The New York Attorney General’s office is pursuing a sweeping $250 million lawsuit that is now being fought in the same court complex as the criminal case.

The lawsuit alleges that Trump and his company included more than 200 false or misleading statements about the value of his real estate in 11 financial statements over a period of a decade. These statements were submitted to banks and insurance companies for benefits such as lower interest rates and premiums.

“The number of grossly inflated assets is staggering and affects most, if not all, real estate holdings in any given year,” the lawsuit states.

“The number of severely inflated assets is staggering and affects most, if not all, real estate holdings in any given year.”

In just one of many examples, the lawsuit states that Trump claimed his Trump Tower penthouse was worth $327 million in 2015 based on its size of over 30,000 square feet. “In reality, the apartment was only 10,996 square feet,” the lawsuit states.

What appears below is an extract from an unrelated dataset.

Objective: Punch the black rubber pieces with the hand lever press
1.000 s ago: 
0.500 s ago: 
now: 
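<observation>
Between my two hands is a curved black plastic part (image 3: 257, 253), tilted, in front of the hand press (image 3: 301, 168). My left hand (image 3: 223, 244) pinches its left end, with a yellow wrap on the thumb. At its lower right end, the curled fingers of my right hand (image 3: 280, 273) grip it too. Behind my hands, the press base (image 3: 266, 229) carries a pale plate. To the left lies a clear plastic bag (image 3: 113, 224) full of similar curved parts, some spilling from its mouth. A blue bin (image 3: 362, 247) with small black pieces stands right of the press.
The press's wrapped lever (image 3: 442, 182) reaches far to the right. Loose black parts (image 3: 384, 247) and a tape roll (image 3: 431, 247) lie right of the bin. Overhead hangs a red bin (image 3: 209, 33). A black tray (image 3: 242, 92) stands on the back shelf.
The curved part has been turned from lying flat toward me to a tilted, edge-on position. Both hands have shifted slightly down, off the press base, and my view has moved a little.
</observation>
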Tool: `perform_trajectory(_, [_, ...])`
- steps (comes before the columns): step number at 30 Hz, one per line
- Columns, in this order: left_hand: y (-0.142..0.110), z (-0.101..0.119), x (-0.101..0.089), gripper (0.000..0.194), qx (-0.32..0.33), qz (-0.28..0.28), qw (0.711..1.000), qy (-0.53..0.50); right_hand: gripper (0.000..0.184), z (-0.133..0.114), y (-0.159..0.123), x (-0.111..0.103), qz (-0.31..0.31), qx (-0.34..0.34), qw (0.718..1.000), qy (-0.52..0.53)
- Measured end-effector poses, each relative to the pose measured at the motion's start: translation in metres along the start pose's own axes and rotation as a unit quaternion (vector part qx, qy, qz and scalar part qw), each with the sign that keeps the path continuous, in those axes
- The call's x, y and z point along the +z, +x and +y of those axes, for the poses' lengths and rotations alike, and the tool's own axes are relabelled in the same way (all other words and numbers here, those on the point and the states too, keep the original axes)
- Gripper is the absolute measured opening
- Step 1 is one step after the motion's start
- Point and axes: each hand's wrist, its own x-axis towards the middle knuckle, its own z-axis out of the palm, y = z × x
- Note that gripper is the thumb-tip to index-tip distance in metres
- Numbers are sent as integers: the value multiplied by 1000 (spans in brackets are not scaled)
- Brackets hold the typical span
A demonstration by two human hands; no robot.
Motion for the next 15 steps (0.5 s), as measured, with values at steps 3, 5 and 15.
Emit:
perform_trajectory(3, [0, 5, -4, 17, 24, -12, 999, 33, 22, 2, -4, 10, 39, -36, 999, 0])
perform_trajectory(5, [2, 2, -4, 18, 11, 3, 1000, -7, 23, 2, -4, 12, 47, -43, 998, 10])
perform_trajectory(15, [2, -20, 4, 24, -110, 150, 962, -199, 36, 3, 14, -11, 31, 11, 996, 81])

The case resulted from a three-year investigation into Trump’s business practices, during which Trump was personally dragged into affidavit and forced to invoke his Fifth Amendment right against self-incrimination hundreds of times — a move he once said he did only for guilty people and the mob.

The civil litigation could also further isolate the company, said Daniel J. Horwitz, who was an assistant district attorney in the Manhattan DA’s office investigating fraud before becoming a partner at the New York law firm McLaughlin and Stern.

“Anytime a company gets sued by a regulator over core aspects of their business, that’s really not a good thing,” Horwitz said. “Obviously there are reputation issues for the brand, but more importantly, lenders and insurance companies may be very reluctant to do business with you.”

The lawsuit seeks to permanently bar Trump and his adult children, Don Jr., Eric and Ivanka, from serving as an officer or director of a New York state registered or licensed company. The lawsuit would ban Trump and the Trump Organization from acquiring real estate in New York for five years and seeks to recover an estimated $250 million, which the AG office said was the approximate amount of financial gains obtained through fraud.

Earlier this month, James’ office asked a judge to stop Trump and his company from transferring assets without court approval to protect the funds she says would be needed for the verdict if she wins her lawsuit.

She noted that Trump’s company registered a new company called “Trump Organization II LLC” on the same day in September that her lawsuit was announced.

“The Trump Organization has since refused to give any assurance that it will not attempt to move assets out of New York to avoid legal liability,” James’ office wrote in a press release.

James asked the judge to appoint an independent observer to oversee the company’s financial disclosures.

A response filed by Trump’s attorney, Alina Habba, called the idea of ​​a monitor “grossly punitive, unjust, and entirely unnecessary.”

But if the company loses the case, such “punitive action” is only a first step.